After 20 years and a lot of hard work by companies spending millions, we have still been unable to make a vaccine. The reason is that once it’s in you, Helicobacter has control of your immune system. Once I realized this, I said, well, if it’s too difficult to make a vaccine against H. pylori, what about loading a vaccine against something else onto the Helicobacter and using it as a delivery system? So that is my vaccine project, and it is my life at the moment. I’m making a vaccine against influenza. We’ll find a strain of Helicobacter that doesn’t cause any symptoms. Then we’ll take the influenza surface protein and clone that into Helicobacter and figure out how to put it in a little yogurt-type product. You just take one sip and three days later the whole surface of your stomach is covered with the modified Helicobacter. Over a few weeks, your immune system starts reacting against it and also sees the influenza proteins stuck on the surface, so it starts creating antibodies against influenza as well.
How would this be better than current flu vaccines?

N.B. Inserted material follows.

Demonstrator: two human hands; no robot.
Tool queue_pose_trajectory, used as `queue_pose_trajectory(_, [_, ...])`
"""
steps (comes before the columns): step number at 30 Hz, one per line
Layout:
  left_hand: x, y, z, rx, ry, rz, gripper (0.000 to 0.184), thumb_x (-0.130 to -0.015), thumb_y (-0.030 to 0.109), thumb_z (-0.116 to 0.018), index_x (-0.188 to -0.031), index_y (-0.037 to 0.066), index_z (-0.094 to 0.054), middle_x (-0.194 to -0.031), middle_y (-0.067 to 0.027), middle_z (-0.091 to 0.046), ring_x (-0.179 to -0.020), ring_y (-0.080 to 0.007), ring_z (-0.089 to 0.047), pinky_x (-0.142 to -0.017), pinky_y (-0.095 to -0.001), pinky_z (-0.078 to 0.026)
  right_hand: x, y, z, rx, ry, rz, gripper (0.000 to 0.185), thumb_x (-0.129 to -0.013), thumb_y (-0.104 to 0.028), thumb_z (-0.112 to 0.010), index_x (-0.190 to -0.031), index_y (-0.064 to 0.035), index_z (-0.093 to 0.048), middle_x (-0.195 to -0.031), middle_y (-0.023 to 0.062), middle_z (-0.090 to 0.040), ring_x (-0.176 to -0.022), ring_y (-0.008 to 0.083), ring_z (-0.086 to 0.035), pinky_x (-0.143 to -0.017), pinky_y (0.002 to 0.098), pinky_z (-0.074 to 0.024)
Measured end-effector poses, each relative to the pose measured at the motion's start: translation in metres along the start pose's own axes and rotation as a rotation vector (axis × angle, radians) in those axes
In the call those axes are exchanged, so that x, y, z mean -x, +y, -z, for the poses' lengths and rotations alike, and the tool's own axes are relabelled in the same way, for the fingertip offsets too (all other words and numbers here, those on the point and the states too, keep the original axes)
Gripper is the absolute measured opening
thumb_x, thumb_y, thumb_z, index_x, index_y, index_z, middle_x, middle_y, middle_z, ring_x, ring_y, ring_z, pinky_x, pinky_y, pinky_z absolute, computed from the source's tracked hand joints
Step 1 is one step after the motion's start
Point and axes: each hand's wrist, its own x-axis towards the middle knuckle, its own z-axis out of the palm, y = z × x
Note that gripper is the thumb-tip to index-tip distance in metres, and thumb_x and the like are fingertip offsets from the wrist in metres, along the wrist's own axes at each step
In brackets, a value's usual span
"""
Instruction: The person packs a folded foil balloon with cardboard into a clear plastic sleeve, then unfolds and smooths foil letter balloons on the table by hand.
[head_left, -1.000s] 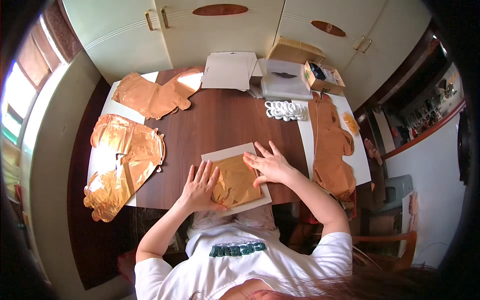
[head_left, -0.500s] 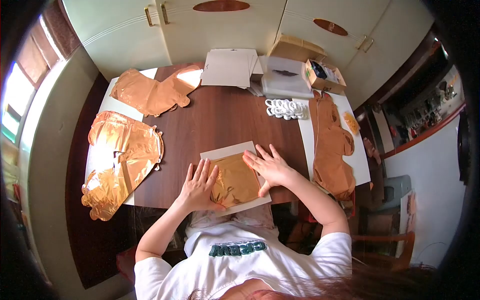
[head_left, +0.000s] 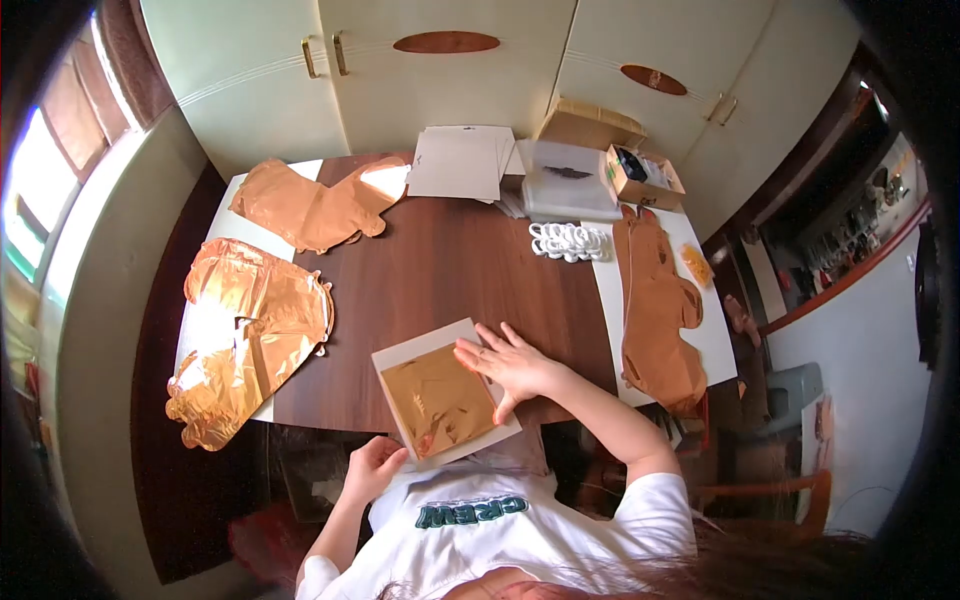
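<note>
A gold foil piece, folded into a square (head_left: 437, 395), lies on a pale grey card (head_left: 402, 353) that overhangs the table's front edge. My right hand (head_left: 515, 368) rests on the foil's right side and the card's margin, fingers spread, thumb near the lower right. Beside the card's lower left corner, my left hand (head_left: 372, 470) is closed with its fingers curled in. Its thumb tip is right at the card's edge; whether it pinches anything there is hidden.
Shiny gold foil shapes (head_left: 255, 330) and matte ones (head_left: 300, 205) lie at left; another brown-gold pile (head_left: 660, 320) is at right. Stacked grey cards (head_left: 460, 165), clear plastic sleeves (head_left: 570, 185), white rings (head_left: 570, 242), a small box (head_left: 645, 180) and a yellow packet (head_left: 696, 265) line the back and right.
My left hand has come off the foil, moved down to the card's lower left corner and curled. The card with the foil has shifted left and turned slightly. My right hand stays on it.
</note>
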Motion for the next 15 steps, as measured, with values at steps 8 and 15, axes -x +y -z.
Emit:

Right now it takes a year to make 50 million doses of flu vaccine, so you only get vaccinated against last year’s flu. Whereas we are building swine flu vaccine as we speak. We know the sequence of the swine flu virus. You can make the DNA. You can put it in Helicobacter—with a home brew kit, I can make 100,000 doses in my bathtub. Using the same method, a Helicobacter vaccine against malaria would be dirt cheap. You could make 100 million doses in the middle of Africa without a refrigerator. You could distribute it at the airport through something like a Coke machine.

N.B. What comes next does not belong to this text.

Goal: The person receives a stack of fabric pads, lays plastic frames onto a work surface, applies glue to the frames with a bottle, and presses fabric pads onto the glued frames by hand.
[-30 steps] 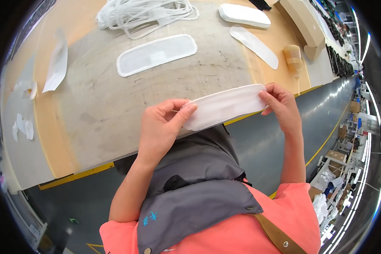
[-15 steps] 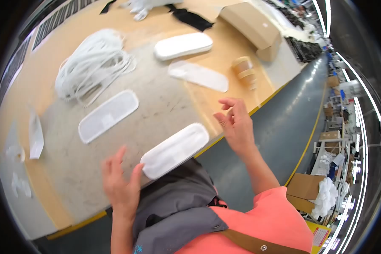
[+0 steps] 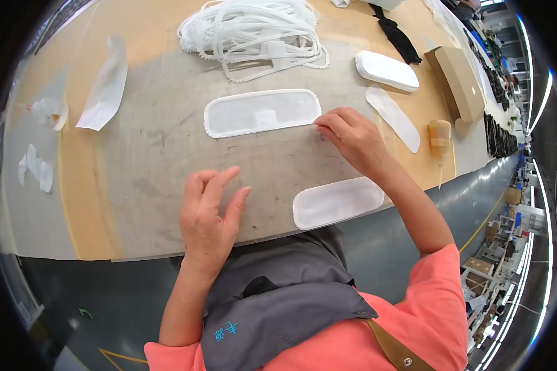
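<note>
A flat white oblong piece with a raised, ridged rim and a pale patch inside lies in the middle of the table. My right hand reaches to its right end, thumb and forefinger pinched together at the edge there. Over bare table, below and left of that piece, my left hand is open with its fingers apart, holding nothing. A second white oblong piece lies at the table's front edge, under my right forearm.
A heap of white rim frames sits at the back. To the right are a stack of white oblong pads, a thin white sheet, an amber glue bottle and a cardboard box. White scraps lie at left.
My right hand has gone from the table's right side to the end of the middle white piece. My left hand has left the front piece's end. The view has turned.
</note>
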Demonstrator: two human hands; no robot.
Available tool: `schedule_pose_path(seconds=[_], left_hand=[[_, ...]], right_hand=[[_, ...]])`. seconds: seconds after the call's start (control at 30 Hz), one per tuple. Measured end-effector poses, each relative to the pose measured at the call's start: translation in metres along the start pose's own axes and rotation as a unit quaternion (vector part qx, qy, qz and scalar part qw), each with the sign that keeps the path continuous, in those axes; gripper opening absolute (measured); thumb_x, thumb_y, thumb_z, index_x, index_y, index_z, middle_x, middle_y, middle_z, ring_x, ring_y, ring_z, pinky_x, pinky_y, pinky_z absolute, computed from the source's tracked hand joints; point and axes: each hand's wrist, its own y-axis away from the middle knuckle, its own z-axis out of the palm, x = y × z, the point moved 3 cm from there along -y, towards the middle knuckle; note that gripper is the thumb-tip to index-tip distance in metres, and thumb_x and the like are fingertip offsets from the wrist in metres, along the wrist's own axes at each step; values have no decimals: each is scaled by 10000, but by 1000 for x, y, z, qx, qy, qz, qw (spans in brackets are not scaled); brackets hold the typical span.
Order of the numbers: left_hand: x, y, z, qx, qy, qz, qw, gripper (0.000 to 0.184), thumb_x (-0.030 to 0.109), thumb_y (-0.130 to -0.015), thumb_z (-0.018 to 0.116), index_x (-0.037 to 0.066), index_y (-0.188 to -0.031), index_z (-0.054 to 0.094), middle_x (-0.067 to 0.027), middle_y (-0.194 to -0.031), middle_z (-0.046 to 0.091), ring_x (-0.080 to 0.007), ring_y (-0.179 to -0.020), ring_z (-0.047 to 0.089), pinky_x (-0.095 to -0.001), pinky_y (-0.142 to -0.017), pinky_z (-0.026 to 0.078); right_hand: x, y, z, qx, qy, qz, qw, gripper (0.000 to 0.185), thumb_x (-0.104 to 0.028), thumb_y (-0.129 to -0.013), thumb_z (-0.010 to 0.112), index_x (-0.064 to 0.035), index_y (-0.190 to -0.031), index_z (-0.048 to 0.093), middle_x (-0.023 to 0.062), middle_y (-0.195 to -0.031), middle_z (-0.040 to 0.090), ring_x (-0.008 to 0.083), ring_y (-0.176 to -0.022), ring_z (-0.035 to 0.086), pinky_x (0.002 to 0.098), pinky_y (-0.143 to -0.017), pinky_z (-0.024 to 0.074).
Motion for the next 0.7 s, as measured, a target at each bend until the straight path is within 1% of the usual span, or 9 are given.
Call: schedule_pose_path(seconds=[0.07,0.17,0.27,0.37,0.47,0.57,0.67,0.7], left_hand=[[-3,-3,-2,-5,-1,-7,1000,334,119,-831,803,90,-1153,720,-52,-1005,581,-176,-771,524,-300,-672,476],[-6,-8,-1,-10,6,-13,1000,325,112,-830,802,89,-1145,724,-50,-1001,579,-173,-764,523,-297,-666,476],[-7,-14,1,-15,8,-12,1000,320,97,-831,796,87,-1142,726,-52,-1000,585,-181,-789,542,-298,-669,477],[-6,-18,3,-17,10,12,1000,308,87,-834,790,86,-1134,725,-56,-997,590,-195,-819,565,-307,-673,482],[-1,-24,9,-24,5,46,999,295,85,-834,788,83,-1122,722,-70,-1003,597,-214,-857,584,-323,-692,491],[8,-32,19,-41,-8,83,996,297,79,-816,792,78,-1104,715,-83,-1006,605,-234,-878,599,-344,-715,500],[14,-46,37,-42,-12,134,990,324,88,-785,803,72,-1094,710,-81,-1027,607,-257,-923,598,-366,-754,503],[19,-54,42,-33,-24,152,987,304,97,-783,799,68,-1069,699,-78,-1012,601,-259,-929,591,-368,-761,498]], right_hand=[[4,-2,5,-27,29,-24,999,134,-86,-859,716,-68,-972,645,68,-917,651,248,-859,657,362,-717,541],[5,-6,5,-56,65,-60,994,150,-74,-858,750,-65,-974,655,57,-925,658,229,-857,661,346,-705,548],[7,-12,4,-135,99,-93,981,184,-55,-840,726,-53,-999,633,63,-921,634,228,-849,652,345,-701,548],[3,-20,1,-118,125,-168,971,151,-18,-749,646,-39,-882,577,64,-817,533,205,-752,612,322,-647,540],[2,-23,3,-133,155,-200,958,135,-12,-736,650,-35,-838,565,63,-806,523,187,-740,605,314,-616,531],[8,-19,7,-164,169,-199,951,188,-33,-793,682,-24,-951,580,72,-856,550,208,-775,613,333,-664,533],[7,-23,3,-168,168,-210,949,171,-26,-786,679,-30,-920,573,70,-854,546,205,-772,608,328,-657,529],[5,-26,1,-149,179,-226,946,157,-24,-765,675,-36,-879,568,62,-831,534,194,-754,597,315,-638,521]])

Based on this experience, should we be taking a fresh look at other diseases that do not have well-understood causes?
Helicobacter made us realize that we can’t confidently rule out infectious causes for most diseases that are still unexplained. By the 1980s, infectious disease was considered a has-been specialty, and experts were saying everyone with an infectious disease could be cured by antibiotics. But what about when your kids were 2 years old? Every week they’d come home with a different virus. You didn’t know what the infections were. The kids had a fever for two days, they didn’t sleep, they were irritable, and then it was over. Well, you think it is over. It might be gone, but it has put a scar on their immune system. And when they grow up, they’ve developed colitis or Crohn’s disease or maybe eczema. There are hundreds of diseases like this, and no one knows the cause. It might be a germ, just one you can’t find.
How can we track down these mystery pathogens?

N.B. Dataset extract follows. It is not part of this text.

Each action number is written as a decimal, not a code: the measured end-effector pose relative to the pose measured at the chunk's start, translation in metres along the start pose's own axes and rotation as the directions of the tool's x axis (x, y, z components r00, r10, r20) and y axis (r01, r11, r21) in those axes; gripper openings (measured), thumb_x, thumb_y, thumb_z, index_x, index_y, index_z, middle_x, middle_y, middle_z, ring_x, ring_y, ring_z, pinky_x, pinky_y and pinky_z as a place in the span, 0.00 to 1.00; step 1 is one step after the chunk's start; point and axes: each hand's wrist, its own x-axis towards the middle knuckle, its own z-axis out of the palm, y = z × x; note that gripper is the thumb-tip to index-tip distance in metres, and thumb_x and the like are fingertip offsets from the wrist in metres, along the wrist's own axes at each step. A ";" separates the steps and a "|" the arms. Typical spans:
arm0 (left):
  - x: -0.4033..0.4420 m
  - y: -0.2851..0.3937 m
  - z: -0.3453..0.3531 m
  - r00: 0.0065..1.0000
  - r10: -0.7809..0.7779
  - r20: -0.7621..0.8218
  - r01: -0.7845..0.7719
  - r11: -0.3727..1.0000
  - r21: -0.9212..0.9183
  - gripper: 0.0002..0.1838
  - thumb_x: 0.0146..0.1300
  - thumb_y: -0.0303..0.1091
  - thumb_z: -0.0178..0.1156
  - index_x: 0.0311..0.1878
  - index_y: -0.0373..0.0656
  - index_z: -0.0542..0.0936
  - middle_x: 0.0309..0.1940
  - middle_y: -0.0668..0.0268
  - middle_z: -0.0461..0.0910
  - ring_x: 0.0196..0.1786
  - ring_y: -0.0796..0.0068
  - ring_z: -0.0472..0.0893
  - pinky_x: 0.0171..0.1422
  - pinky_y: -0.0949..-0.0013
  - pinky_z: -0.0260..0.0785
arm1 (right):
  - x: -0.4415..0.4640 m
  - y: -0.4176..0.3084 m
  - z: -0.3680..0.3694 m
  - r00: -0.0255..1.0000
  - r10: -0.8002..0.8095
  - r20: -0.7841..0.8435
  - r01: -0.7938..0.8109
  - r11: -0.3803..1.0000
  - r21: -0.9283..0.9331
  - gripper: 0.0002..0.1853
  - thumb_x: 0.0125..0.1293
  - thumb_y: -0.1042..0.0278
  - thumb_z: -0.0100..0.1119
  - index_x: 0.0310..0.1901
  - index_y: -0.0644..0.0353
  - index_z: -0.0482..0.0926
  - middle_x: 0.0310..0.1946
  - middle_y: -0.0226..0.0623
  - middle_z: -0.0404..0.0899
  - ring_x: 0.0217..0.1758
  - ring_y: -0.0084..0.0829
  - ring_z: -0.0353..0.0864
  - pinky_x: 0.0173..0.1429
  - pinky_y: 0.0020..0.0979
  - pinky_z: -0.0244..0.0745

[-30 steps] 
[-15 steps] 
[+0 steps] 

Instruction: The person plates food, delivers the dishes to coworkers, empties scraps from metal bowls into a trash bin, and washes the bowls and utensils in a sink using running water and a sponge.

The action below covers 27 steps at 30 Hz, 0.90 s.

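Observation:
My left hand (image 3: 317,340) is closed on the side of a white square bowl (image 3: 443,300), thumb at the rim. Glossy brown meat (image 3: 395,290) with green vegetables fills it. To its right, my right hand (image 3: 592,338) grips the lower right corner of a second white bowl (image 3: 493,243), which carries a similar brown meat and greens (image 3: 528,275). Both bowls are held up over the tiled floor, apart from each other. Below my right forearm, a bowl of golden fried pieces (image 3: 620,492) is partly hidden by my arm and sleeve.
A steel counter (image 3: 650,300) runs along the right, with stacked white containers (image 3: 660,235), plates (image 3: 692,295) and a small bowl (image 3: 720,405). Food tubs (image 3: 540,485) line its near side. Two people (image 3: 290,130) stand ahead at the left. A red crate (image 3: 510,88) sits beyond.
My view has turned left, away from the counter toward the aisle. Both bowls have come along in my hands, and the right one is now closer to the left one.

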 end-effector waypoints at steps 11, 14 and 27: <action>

What we would like to do, hopefully with funding from NIH, is launch big, long-term programs. You would enter your baby into a trial the day he is born. We would have his genome decoded. We’d survey your microbiome [all the microorganisms in the body and their DNA] and maybe your husband’s microbiome, and all that would go in a database. Then we would come along and take a feces culture from your baby each month. And if ever he got a fever, we would swab his cheek and save that. We would do 10,000 kids like this. Then, in 20 years’ time, we would find that 30 of them developed colitis, and we would go back. If we could get all of that material out of the deep freeze and run it through the sequencing machine, we would find the answer. In the last 20 years, people have been so focused on linking disease with environmental factors like chemicals and pollution. But the environmental factor could be an infectious agent that you had in your body at some time in your life. Just because somebody ruled out an infectious cause in the 1980s or ’90s doesn’t mean this was correct. Technology has moved forward a long way.
Even now, though, isn’t it hard for new ideas to be heard when medical journals are gatekeepers of the status quo?
It’s true, but they have their ears pricked up now because every time a paper comes to them, they say: “Hang on a minute, I had better make sure that this is not a Barry Marshall paper. I don’t want to have my name on that rejection letter he shows in his lectures.” Now they might say, “It’s so off-the-wall....Is it true?”